* _ACTIVITY_: Reproduce the listing exactly, please, with every line intact.

* _INPUT RECORDS_:

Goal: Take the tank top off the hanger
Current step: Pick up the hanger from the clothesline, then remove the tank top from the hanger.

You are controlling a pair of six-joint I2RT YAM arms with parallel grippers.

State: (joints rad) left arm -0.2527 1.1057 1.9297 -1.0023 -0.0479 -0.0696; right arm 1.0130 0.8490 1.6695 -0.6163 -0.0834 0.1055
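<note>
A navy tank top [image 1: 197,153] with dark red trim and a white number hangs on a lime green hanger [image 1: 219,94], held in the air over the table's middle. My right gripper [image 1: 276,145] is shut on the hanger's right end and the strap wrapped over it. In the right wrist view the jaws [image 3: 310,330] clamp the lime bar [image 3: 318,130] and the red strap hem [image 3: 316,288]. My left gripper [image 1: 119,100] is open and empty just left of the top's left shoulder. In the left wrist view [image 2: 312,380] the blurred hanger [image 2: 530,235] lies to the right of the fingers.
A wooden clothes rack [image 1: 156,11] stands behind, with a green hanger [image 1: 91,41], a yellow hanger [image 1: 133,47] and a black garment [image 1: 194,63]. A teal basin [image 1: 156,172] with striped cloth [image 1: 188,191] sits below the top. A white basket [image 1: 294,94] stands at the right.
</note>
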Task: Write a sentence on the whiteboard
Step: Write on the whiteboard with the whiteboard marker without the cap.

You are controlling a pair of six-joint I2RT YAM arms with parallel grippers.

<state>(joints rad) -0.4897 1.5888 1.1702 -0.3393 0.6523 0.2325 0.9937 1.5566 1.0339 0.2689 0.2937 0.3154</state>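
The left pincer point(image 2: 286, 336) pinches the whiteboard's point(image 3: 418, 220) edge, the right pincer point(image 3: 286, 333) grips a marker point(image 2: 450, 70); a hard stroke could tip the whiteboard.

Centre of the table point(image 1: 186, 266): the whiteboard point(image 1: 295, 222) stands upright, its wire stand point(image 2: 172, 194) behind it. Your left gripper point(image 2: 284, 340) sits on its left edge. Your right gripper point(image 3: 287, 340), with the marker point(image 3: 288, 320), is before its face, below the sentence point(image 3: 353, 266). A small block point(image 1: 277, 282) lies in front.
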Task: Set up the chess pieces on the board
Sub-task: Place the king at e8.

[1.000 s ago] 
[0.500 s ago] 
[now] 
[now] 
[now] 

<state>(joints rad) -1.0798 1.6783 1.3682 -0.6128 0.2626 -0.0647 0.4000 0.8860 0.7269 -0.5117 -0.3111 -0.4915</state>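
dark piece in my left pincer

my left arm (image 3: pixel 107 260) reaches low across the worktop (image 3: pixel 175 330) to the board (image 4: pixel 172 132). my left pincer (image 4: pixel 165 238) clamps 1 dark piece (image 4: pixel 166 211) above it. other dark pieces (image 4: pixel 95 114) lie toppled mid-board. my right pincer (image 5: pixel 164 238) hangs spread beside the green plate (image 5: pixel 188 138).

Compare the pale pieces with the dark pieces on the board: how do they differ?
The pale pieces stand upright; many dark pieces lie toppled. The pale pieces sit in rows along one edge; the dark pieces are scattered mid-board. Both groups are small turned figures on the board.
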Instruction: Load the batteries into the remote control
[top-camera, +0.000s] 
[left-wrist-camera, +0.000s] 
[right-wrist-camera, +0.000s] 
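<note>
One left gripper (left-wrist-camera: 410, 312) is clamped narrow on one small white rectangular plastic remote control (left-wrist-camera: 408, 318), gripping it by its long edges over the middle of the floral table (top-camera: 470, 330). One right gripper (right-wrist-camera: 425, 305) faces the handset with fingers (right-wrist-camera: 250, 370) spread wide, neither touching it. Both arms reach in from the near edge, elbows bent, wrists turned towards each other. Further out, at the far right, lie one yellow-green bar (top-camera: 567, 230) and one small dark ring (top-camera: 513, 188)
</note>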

* _WRITTEN SOLUTION_:
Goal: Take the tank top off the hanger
Current step: Pick up the hanger from the clothesline, then remove the tank top from the hanger.

You are controlling a pair of six-joint I2RT YAM arms with parallel grippers.

State: (joints rad) left arm -0.2527 1.1057 1.9297 -1.0023 -0.0479 -0.0696; right arm 1.0130 0.8490 1.6695 -0.6163 -0.0834 0.1055
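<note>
A navy tank top [image 1: 197,153] with dark red trim and a white number hangs on a lime green hanger [image 1: 219,94], held in the air over the table's middle. My right gripper [image 1: 276,145] is shut on the hanger's right end and the strap wrapped over it. In the right wrist view the jaws [image 3: 310,330] clamp the lime bar [image 3: 318,130] and the red strap hem [image 3: 316,288]. My left gripper [image 1: 119,100] is open and empty just left of the top's left shoulder. In the left wrist view [image 2: 312,380] the blurred hanger [image 2: 530,235] lies to the right of the fingers.
A wooden clothes rack [image 1: 156,11] stands behind, with a green hanger [image 1: 91,41], a yellow hanger [image 1: 133,47] and a black garment [image 1: 194,63]. A teal basin [image 1: 156,172] with striped cloth [image 1: 188,191] sits below the top. A white basket [image 1: 294,94] stands at the right.
</note>
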Task: Write a sentence on the whiteboard
Step: Write on the whiteboard with the whiteboard marker without the cap.

You are controlling a pair of six-joint I2RT YAM arms with parallel grippers.

<state>(joints rad) -0.4897 1.5888 1.1702 -0.3393 0.6523 0.2325 0.9937 1.5566 1.0339 0.2689 0.2937 0.3154</state>
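The left pincer point(image 2: 286, 336) pinches the whiteboard's point(image 3: 418, 220) edge, the right pincer point(image 3: 286, 333) grips a marker point(image 2: 450, 70); a hard stroke could tip the whiteboard.

Centre of the table point(image 1: 186, 266): the whiteboard point(image 1: 295, 222) stands upright, its wire stand point(image 2: 172, 194) behind it. Your left gripper point(image 2: 284, 340) sits on its left edge. Your right gripper point(image 3: 287, 340), with the marker point(image 3: 288, 320), is before its face, below the sentence point(image 3: 353, 266). A small block point(image 1: 277, 282) lies in front.
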Task: Set up the chess pieces on the board
Sub-task: Place the king at e8.

[1.000 s ago] 
[0.500 s ago] 
[now] 
[now] 
[now] 

<state>(joints rad) -1.0798 1.6783 1.3682 -0.6128 0.2626 -0.0647 0.4000 0.8860 0.7269 -0.5117 -0.3111 -0.4915</state>
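dark piece in my left pincer

my left arm (image 3: pixel 107 260) reaches low across the worktop (image 3: pixel 175 330) to the board (image 4: pixel 172 132). my left pincer (image 4: pixel 165 238) clamps 1 dark piece (image 4: pixel 166 211) above it. other dark pieces (image 4: pixel 95 114) lie toppled mid-board. my right pincer (image 5: pixel 164 238) hangs spread beside the green plate (image 5: pixel 188 138).

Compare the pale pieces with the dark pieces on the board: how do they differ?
The pale pieces stand upright; many dark pieces lie toppled. The pale pieces sit in rows along one edge; the dark pieces are scattered mid-board. Both groups are small turned figures on the board.
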Instruction: Load the batteries into the remote control
[top-camera, +0.000s] 
[left-wrist-camera, +0.000s] 
[right-wrist-camera, +0.000s] 
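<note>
One left gripper (left-wrist-camera: 410, 312) is clamped narrow on one small white rectangular plastic remote control (left-wrist-camera: 408, 318), gripping it by its long edges over the middle of the floral table (top-camera: 470, 330). One right gripper (right-wrist-camera: 425, 305) faces the handset with fingers (right-wrist-camera: 250, 370) spread wide, neither touching it. Both arms reach in from the near edge, elbows bent, wrists turned towards each other. Further out, at the far right, lie one yellow-green bar (top-camera: 567, 230) and one small dark ring (top-camera: 513, 188)
</note>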

The full output has already been given.